The Arkansas Travelers open baseball season No. 72 at Ray Winder Field on Thursday against the Springfield Cardinals. If North Little Rock’s city leaders can somehow find the $25 million to $30 million needed for a shiny new stadium on its riverfront, season No. 73 will be Ray Winder Field’s last.
I know to most of you it sounds like idle threats that usually come from people trying to persuade folks to pony up with the needed funds, but plenty of evidence (re: Jackson, Shreveport) exists that if nothing is done, one of these upcoming seasons will be not only Ray Winder’s final one, but the Travelers’ last.

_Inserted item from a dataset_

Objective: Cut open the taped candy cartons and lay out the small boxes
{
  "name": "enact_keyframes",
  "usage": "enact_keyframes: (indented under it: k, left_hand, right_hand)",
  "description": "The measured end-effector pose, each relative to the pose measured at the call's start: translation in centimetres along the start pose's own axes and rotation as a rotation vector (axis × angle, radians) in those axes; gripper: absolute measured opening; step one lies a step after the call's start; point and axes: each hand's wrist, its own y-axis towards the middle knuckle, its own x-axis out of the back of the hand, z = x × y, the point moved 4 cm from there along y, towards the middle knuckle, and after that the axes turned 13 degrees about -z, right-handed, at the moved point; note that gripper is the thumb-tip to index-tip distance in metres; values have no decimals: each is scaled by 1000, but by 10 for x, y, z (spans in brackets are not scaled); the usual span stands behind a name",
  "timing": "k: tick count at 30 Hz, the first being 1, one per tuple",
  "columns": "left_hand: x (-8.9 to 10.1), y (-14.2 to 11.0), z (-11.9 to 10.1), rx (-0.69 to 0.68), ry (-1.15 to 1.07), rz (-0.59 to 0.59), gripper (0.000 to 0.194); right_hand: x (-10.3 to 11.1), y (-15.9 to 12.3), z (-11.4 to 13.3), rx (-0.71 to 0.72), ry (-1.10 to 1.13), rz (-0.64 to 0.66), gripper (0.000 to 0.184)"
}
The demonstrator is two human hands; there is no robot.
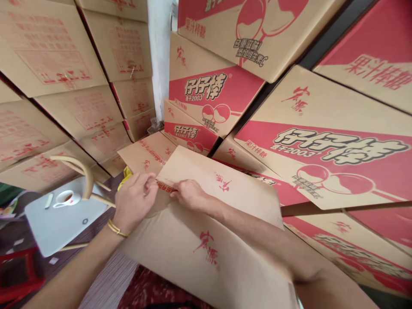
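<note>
A cardboard box stands in front of me with its flaps showing. Its far long flap (244,189) and near long flap (180,257) carry red characters, and an end flap (141,152) sticks out beyond my hands. My right hand (189,195) is closed at the inner edge of the far flap, fingertips curled over it near a strip of red print. Beside it, my left hand (137,199), with a yellow bangle at the wrist, has its fingers curled by the same gap. What its fingertips hold, if anything, is hidden. The box's inside cannot be seen.
Printed red and tan cartons (334,146) are stacked high close on the right and ahead. More cartons (80,107) form a wall on the left. A small grey table (69,229) holds a white cup (68,198). A red stool (21,274) stands lower left.
</note>
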Motion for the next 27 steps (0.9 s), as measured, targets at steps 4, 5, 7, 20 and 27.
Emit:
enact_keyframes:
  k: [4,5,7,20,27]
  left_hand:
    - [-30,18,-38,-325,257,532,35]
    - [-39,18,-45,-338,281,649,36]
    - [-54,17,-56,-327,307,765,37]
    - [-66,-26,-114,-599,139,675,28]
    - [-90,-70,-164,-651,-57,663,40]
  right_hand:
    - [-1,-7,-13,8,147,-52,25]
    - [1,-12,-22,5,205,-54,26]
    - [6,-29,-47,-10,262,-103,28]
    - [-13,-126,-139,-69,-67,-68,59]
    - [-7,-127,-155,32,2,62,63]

Then, we’ll be back to 1959 at the old ball park, when minor league baseball didn’t darken the door at all. The old faithful summer pastime that everybody sort of took for granted was now absent, and suddenly people missed it. So a few Little Rock city folks raised money though a stock sale, bought a non-affiliated minor league franchise and brought baseball back to Travelers Field (now Ray Winder) in 1960, where it has stayed ever since.

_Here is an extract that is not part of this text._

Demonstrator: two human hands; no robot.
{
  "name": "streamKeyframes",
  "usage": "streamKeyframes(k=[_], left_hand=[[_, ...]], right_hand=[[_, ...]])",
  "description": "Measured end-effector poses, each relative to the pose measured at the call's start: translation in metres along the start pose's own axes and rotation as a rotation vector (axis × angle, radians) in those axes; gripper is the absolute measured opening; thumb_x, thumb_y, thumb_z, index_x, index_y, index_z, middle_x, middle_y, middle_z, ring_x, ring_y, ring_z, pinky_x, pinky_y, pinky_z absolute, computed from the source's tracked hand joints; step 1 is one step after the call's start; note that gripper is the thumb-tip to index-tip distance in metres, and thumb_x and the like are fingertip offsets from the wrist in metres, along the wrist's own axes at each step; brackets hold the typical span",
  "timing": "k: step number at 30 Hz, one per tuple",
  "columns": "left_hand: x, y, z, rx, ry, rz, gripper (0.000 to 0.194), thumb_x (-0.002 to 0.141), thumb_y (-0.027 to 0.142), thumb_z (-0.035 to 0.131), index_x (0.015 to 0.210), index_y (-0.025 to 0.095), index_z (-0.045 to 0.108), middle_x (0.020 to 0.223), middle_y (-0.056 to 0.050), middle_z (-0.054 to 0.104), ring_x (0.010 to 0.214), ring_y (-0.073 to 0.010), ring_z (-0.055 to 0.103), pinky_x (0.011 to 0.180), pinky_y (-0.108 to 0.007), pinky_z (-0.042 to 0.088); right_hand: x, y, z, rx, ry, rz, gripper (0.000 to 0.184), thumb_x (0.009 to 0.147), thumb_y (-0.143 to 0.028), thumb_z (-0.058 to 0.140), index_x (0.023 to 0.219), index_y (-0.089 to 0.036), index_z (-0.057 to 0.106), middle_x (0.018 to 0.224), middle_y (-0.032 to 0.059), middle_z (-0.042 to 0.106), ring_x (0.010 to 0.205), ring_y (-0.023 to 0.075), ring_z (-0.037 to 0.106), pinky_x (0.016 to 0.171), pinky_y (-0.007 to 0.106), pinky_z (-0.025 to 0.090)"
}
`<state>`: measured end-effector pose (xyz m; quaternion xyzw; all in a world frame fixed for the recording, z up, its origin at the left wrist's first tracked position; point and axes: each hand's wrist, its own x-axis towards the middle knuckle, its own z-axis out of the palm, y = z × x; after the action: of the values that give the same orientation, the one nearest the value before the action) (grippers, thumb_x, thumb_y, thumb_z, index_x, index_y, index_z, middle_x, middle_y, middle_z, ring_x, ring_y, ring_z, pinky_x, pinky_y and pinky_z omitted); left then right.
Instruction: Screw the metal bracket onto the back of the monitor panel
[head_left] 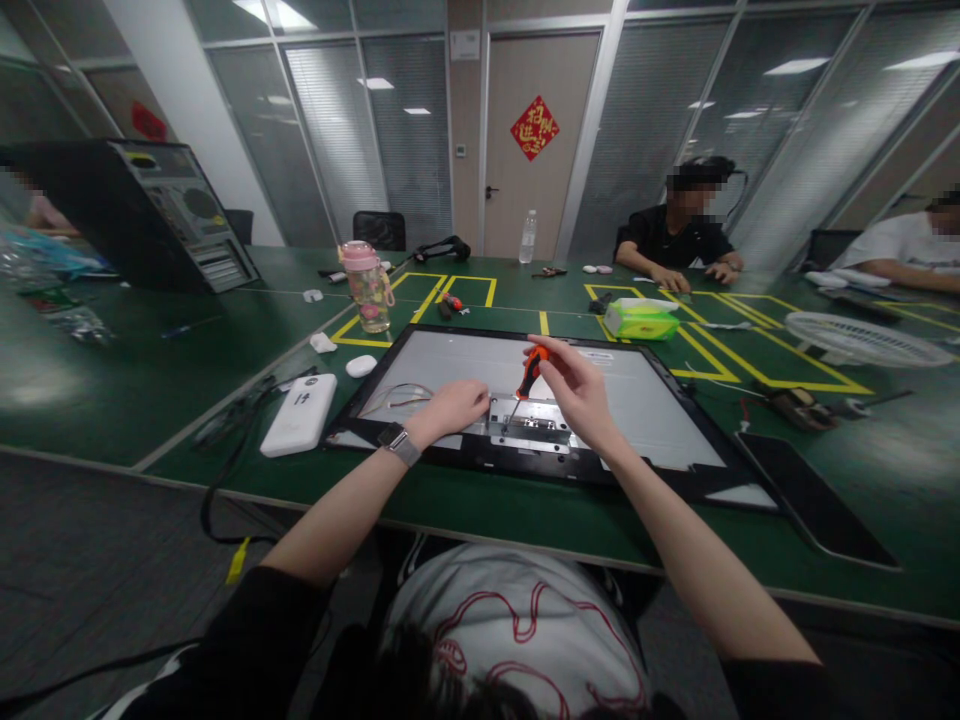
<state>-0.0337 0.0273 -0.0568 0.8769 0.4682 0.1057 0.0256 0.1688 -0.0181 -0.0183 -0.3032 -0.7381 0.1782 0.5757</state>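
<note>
A flat display panel [652,410] with a black frame lies back side up on the table in front of me. On its near edge sits a silver metal bracket [551,436]. My right hand [576,388] grips an orange-and-black screwdriver [532,372], tilted, its shaft pointing down at the bracket's left part. Whether the tip sits in a screw is too small to tell. My left hand [459,408], a watch on its wrist, rests at the bracket's left end with fingers curled together; what they pinch, if anything, is hidden. Thin cables [397,397] lie on the panel left of that hand.
Left of the panel are a white power bank [300,415], a white case [361,366] and a pink-lided bottle [365,285]. A green tissue pack [641,318] stands behind it. To the right lie a dark flat slab [814,495] and a power tool [799,405]. Two people sit across the table.
</note>
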Motion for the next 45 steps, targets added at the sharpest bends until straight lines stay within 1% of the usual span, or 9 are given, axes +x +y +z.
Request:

Take the temperature of the Central Arkansas baseball fan today and you get varying degrees about the Travelers, about whether they should stay forever at Ray Winder Field, or whether North Little Rock should get the team in 2007 in an expensive new stadium. You get the columnists who wax on about the quaintness and charm of Ray Winder and who condemn the need for a new ballpark built in the style of an old one (albeit one that would be more comfortable). You’d think we have Chicago’s Wrigley Field hugging Interstate 630. If I didn’t see one of these columnists actually in the box seats behind me occasionally, I’d think they haven’t driven by Ray Winder in 20 years.
But, let’s spell this out: THIS ISN’T WRIGLEY FIELD. AND IT’S NOT FENWAY PARK. It’s run-down Ray Winder Field, the place that Major League Baseball seems to acquiesce to, but only so far. Someday, the exemptions MLB gives for the tiny dugouts, closet-size clubhouses, World War II-style lighting and congested concession areas will no longer be available. Then, the Travelers will be asked to play somewhere else, like Amarillo. Or Fayetteville. Talk about your Great Stadium Debate if the Travs relocated to Baum Stadium.

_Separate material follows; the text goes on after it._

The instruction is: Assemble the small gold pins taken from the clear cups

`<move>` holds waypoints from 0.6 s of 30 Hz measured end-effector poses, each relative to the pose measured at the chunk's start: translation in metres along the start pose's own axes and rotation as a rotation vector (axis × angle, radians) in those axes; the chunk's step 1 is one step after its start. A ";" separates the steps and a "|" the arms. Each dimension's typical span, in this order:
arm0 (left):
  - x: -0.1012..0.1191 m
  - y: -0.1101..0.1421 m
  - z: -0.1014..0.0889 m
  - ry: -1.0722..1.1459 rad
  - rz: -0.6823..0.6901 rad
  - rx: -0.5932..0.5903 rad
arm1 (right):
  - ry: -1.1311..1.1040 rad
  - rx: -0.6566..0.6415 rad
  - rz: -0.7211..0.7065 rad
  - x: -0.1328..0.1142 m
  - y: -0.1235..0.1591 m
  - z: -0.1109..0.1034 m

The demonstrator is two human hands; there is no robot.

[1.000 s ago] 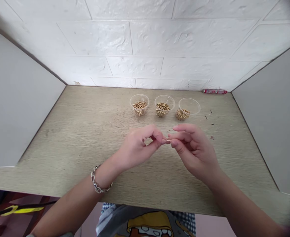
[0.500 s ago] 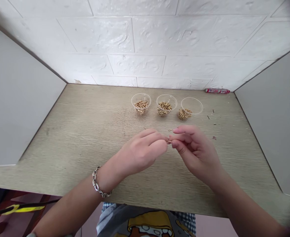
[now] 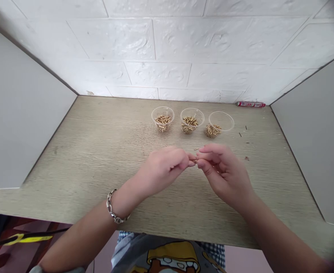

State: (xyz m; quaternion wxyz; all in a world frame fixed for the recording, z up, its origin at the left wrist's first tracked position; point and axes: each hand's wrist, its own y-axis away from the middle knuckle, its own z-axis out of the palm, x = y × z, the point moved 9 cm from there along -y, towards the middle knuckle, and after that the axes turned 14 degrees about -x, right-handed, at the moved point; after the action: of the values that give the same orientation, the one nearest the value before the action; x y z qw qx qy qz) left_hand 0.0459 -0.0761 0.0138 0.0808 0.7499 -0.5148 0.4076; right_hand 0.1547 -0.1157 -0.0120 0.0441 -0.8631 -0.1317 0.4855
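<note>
My left hand [image 3: 162, 169] and my right hand [image 3: 223, 172] meet above the middle of the wooden tabletop. Their fingertips pinch a short brass pin [image 3: 194, 160] from opposite ends, and most of it is hidden by the fingers. Beyond the hands stand three clear plastic cups: a left cup [image 3: 162, 109], a middle cup [image 3: 192, 110] and a right cup [image 3: 221, 114]. Each holds a small heap of brass pins. A loose pin [image 3: 196, 149] lies on the wood just beyond my fingertips.
White side panels [image 3: 27, 106] and a white brick wall [image 3: 155, 45] surround the wooden tabletop [image 3: 84, 159]. A red-and-white tube [image 3: 250, 104] lies against the back wall. Several small dark bits lie on the right of the table. A chain bracelet [image 3: 112, 206] circles my left wrist.
My left fingers curl more tightly around the pin than half a second ago. Both hands stay together at about the same spot, and the view has shifted slightly.
</note>
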 end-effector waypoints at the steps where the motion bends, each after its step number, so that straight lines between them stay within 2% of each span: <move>1: -0.007 0.000 0.000 0.143 -0.054 -0.002 | -0.051 -0.013 0.022 0.003 0.000 0.001; 5: -0.026 0.000 0.011 0.621 -0.213 -0.042 | -0.143 -0.020 0.072 0.009 0.000 0.002; 10: -0.027 -0.003 0.016 0.936 -0.200 -0.054 | -0.201 0.008 0.079 0.011 0.001 -0.001; 15: -0.024 -0.003 0.013 0.943 -0.179 -0.069 | -0.257 0.021 0.075 0.010 0.001 -0.001; 18: -0.029 -0.001 0.012 0.731 -0.281 -0.096 | -0.265 0.018 0.076 0.010 0.001 -0.001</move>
State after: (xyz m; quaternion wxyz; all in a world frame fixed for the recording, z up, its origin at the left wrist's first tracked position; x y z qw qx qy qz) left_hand 0.0493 -0.0619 -0.0138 0.3487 0.6138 -0.3626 0.6084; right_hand 0.1601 -0.1138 -0.0197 0.0156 -0.7953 -0.0991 0.5978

It requires more than a simple tweaking that so many Ray Winder fans claim is all it needs. General Manager Bill Valentine and the team keep prices low so it’s affordable family entertainment, but that leaves little cash after the season to spiff up the place. At the least, somebody ought to donate enough paint so that the outfield wall facing I-630 could be jazzed up to advertise what fun exists behind the wall.
Warren Stephens has donated the land in North Little Rock for a new stadium. Pat Hayes, Terry Hartwick and other North Little Rock civic leaders are looking at financing vehicles. In most cases with minor league stadiums, a corporation has had to step up with several million for naming rights or ownership to make it happen. Memphis’ glorified downtown stadium was significantly funded by AutoZone. That’s a stadium costing four times what folks want to spend here. It also led to hundreds of millions of dollars in office and condo development all around the park, and a friendlier and fun downtown.
In the Texas League, the Travs’ seven rivals all have new or renovated stadiums, including Springfield, Mo., with its $35 million complex built by John Q. Hammons.
We have a dump and call it charming. Hey, there’s something to be said for free parking, cheap admission and paying so little as Travs fans have to for box seats for the entire season (most minor-league stadiums are three times as much), and by midseason there’s plenty of room for the anxious child to run around. But Ray Winder Field is not as good a destination for minor-league baseball in the 21st century as this market deserves.